The drive there and back by coach was nothing short of an endurance test: a packed cabin with cramped seats, curvy and impervious mountain roads, and a gazillion pit stops in obscure places every time anyone had to pee (coaches didn’t have restrooms back then). But at fifteen, I was one of the ski enthusiasts. It wasn’t as if my life depended on it, I wasn’t a freak. But I enjoyed skiing. Plus, I didn’t suck. So I’d always sign up to go.
That year, they decided on Courchevel, a picturesque town in the French Alps nestled at the heart of Les Trois Vallées, the largest ski resort in the world (maybe it still is, who knows). If you have a soft spot for skiing, Courchevel is pretty much the promised land: a multitude of slopes for all skill levels, awesome powder, a basin so extended you never have to do the same slope twice.
These trips were organized by three families of ski die-hards, their kids roughly my age.
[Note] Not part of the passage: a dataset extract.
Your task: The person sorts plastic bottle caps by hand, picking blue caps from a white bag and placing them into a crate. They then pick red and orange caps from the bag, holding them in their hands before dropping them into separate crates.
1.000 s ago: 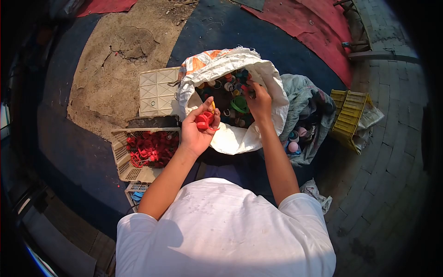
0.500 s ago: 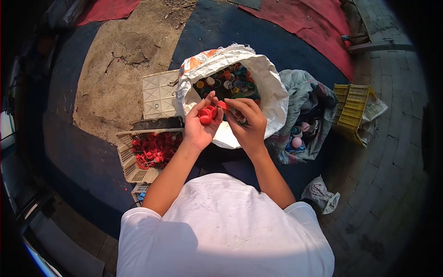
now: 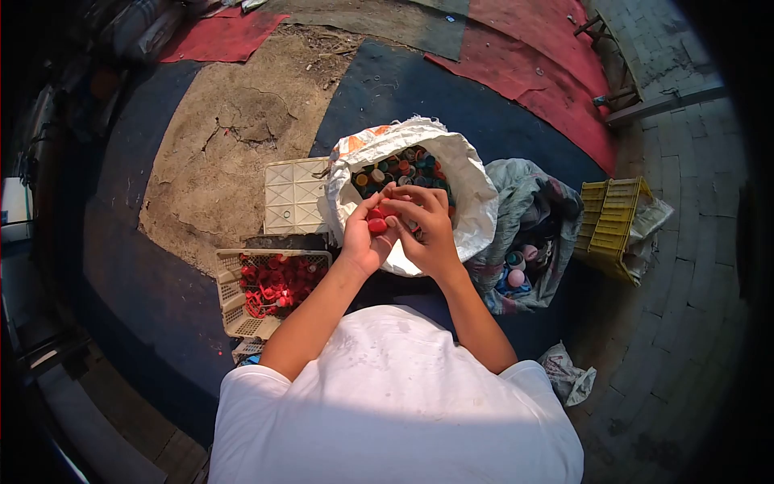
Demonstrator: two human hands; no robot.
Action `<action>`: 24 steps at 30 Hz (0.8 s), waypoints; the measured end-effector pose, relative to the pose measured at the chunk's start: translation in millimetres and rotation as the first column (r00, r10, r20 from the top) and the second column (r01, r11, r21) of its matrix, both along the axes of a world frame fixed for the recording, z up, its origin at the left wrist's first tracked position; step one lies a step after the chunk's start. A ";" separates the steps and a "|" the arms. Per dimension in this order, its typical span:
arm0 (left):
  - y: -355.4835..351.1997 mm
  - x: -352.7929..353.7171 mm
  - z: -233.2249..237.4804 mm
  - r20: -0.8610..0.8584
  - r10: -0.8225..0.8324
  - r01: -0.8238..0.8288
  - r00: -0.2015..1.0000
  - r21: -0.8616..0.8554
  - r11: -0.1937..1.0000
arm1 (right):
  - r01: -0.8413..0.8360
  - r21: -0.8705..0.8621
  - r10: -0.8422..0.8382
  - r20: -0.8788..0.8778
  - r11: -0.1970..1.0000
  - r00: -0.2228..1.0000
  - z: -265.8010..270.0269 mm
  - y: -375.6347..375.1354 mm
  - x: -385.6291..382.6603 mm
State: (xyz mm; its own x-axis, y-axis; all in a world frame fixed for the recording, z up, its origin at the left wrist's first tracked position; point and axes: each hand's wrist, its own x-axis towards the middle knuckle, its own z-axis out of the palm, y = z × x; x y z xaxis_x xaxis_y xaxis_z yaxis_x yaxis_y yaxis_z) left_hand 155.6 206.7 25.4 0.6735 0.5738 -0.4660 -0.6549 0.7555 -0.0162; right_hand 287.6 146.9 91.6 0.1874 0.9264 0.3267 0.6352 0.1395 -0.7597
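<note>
See at far left cracked bare patch of ground (image 3: 218, 153), bordered by dark blue sheeting (image 3: 129, 266). Then pale mesh-sided crate (image 3: 231, 302), heaped with red plastic pieces (image 3: 282, 282), and second crate (image 3: 245, 349) mostly hidden below it. Behind, pale ribbed panel (image 3: 292, 185), just beside white sack (image 3: 477, 194). Cradles red caps (image 3: 377, 224) in left hand (image 3: 365, 244), over near edge of sack, with fingers curled around them. Reaches across same caps with right hand (image 3: 433, 235), fingers bent; cannot tell whether pinching one. Blocks part of sack opening with both hands; leaves multicoloured caps (image 3: 399, 168) visible inside, beyond them. Farther right, grey-green sack (image 3: 505, 189), open, with pink round item (image 3: 516, 277) inside. Nearer, crumpled pale bag (image 3: 567, 373). Last, yellow crate (image 3: 617, 216), tilted, with clear plastic (image 3: 649, 218) against it, by grey paving (image 3: 685, 298).
</note>
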 end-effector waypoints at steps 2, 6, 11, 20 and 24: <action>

A ‘ski die-hard’ is someone who treats the ski slopes like the inauguration of a Black Friday sale -- they’re there at the opening, right after sunrise, ready to pounce on the pristine snow before anyone else does. They relentlessly ski all day with little or no break until the facilities close, their lunch consisting of a sandwich consumed on a chairlift. At night, they crash on the bed exhausted at nine, nine-thirty tops, longing to do it all over again the next day.
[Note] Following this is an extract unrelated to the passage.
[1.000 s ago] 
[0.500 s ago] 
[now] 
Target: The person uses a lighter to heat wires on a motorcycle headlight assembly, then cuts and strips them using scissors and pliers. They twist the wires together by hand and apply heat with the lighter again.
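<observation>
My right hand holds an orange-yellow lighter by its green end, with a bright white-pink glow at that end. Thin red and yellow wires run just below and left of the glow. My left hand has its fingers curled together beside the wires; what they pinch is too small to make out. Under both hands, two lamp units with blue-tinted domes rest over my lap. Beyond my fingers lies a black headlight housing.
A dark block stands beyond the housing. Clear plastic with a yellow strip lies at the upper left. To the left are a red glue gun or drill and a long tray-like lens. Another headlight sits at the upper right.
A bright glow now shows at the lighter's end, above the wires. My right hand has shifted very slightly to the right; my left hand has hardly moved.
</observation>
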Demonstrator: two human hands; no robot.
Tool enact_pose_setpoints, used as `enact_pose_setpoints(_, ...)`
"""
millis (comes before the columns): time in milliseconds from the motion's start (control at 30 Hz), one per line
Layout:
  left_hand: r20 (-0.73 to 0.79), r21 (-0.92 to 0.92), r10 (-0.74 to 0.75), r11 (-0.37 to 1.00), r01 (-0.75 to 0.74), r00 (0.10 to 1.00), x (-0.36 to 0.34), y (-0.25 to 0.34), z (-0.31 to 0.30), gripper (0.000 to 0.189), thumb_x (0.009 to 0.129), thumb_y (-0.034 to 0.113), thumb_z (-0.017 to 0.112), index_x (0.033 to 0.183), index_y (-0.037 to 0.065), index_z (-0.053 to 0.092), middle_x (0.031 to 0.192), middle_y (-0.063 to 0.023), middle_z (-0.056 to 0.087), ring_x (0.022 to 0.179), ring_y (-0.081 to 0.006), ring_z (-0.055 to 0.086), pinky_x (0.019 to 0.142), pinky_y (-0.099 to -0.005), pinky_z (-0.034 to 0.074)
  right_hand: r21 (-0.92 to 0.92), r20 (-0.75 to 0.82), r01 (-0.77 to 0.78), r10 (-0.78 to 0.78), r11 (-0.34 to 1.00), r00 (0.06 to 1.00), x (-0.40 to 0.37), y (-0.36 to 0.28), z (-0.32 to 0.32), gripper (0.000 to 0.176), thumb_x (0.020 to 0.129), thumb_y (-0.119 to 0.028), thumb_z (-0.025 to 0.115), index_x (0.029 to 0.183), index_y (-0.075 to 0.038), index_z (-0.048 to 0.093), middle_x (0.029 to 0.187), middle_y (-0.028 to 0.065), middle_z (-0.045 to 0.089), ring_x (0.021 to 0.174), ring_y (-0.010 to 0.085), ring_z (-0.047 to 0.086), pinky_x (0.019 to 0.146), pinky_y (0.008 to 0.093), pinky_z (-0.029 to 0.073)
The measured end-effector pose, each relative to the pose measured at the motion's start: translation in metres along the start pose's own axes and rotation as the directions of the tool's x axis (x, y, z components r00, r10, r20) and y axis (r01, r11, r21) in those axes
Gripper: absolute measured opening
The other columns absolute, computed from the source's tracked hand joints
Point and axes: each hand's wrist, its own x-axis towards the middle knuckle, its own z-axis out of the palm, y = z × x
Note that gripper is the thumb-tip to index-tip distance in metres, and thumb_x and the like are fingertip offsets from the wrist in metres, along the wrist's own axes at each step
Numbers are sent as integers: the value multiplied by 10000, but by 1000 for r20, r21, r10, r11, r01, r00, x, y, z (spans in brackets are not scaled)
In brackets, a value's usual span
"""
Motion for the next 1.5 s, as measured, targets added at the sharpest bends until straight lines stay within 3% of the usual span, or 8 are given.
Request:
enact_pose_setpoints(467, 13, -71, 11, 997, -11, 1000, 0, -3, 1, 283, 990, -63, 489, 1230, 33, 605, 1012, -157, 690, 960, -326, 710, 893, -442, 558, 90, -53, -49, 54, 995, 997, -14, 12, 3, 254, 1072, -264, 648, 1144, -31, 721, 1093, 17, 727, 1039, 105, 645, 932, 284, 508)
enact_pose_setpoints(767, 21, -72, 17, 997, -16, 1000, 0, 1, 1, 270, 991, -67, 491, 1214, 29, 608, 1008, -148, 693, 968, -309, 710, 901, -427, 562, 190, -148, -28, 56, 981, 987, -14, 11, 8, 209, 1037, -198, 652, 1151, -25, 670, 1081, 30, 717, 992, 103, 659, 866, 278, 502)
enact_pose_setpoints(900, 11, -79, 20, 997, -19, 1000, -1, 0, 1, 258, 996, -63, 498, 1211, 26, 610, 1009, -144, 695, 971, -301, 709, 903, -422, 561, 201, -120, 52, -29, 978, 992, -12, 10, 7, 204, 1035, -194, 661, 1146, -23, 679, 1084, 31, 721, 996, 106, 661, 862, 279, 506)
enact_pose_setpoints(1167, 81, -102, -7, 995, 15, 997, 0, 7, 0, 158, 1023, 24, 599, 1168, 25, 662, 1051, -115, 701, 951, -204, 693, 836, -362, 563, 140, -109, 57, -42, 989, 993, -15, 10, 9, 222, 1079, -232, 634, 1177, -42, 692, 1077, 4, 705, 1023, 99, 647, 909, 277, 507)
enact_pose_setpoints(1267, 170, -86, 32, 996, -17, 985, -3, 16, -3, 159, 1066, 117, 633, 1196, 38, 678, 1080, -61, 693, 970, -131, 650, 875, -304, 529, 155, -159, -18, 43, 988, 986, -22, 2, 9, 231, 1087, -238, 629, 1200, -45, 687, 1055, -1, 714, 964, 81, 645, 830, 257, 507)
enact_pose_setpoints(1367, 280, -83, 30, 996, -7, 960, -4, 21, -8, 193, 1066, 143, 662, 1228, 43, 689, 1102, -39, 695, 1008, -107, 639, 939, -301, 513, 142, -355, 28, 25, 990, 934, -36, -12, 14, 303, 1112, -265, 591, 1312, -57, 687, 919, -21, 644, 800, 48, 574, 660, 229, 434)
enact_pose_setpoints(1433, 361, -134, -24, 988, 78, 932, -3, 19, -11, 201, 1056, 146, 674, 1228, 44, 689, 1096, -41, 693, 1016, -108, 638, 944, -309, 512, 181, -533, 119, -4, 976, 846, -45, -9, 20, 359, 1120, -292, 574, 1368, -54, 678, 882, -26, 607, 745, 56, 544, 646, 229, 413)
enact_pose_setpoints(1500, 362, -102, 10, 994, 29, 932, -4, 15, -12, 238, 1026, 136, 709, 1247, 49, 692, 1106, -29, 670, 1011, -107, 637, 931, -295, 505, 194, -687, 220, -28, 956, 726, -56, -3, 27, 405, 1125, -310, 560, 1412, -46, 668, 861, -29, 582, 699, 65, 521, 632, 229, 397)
Me, I’m the opposite of a ski die-hard. I like to get to the slopes when the sun’s already high, take lots of breaks, stop to admire the view, take photos, and have lunch at a good chalet. And I’m willing to ski alone to avoid inconveniencing a group with my preferences and desires. Actually, I think that skiing alone is terrific. On that particular trip, I couldn’t ski alone. And I couldn’t be on my schedule. But that was fine: once a year, I liked skiing with that bunch of die-hards in a great resort. It was demanding, but I liked it.
Apart from the three chief organizers and their families, our contingent included a couple of extra sets of parents and their offspring, as well as a band of tag-alongers with no familial affiliations whatsoever. I fell into the latter category. My folks were friends with the organizers, so they merrily dispatched me, under the strictest of promises to toe the line, follow orders, and treat their families as if they were my own. In return, those families adopted me with open arms, treating me as an honorary extra kid of theirs. This meant that they kept a close eye on me while skiing, and that I had dinner at their place.
Each evening, just before dinner, I'd gather with the other 'youngsters' of the group outside our condo. We'd share jokes, tease each other, and reminisce about the day on the slopes. Then, someone from my adoptive family would open their window and call out that dinner was ready. Their apartment was on the third floor of a four-story building, and by the time I’d start to run up the stairs to join them, everyone would already be seated. I was chronically late. There was a long table with only one vacant seat: mine. Right at the head of the table. The seat closest to the entrance door.
And so one evening, while running up the stairs in the hope of somehow mitigating my lateness, I lost count of the floors and got into another apartment. Same door, different floor. Those doors all looked the same; those floors all looked the same. And those condo apartments all looked the same -- the one I burst into had the same long table, with the same number of people already seated around it, and only one vacant seat at the head, the one closest to the entrance door. Out of breath, with an apologetic stance, and without even looking around (like every evening, after all), I sat down, my plate already filled with steamy food.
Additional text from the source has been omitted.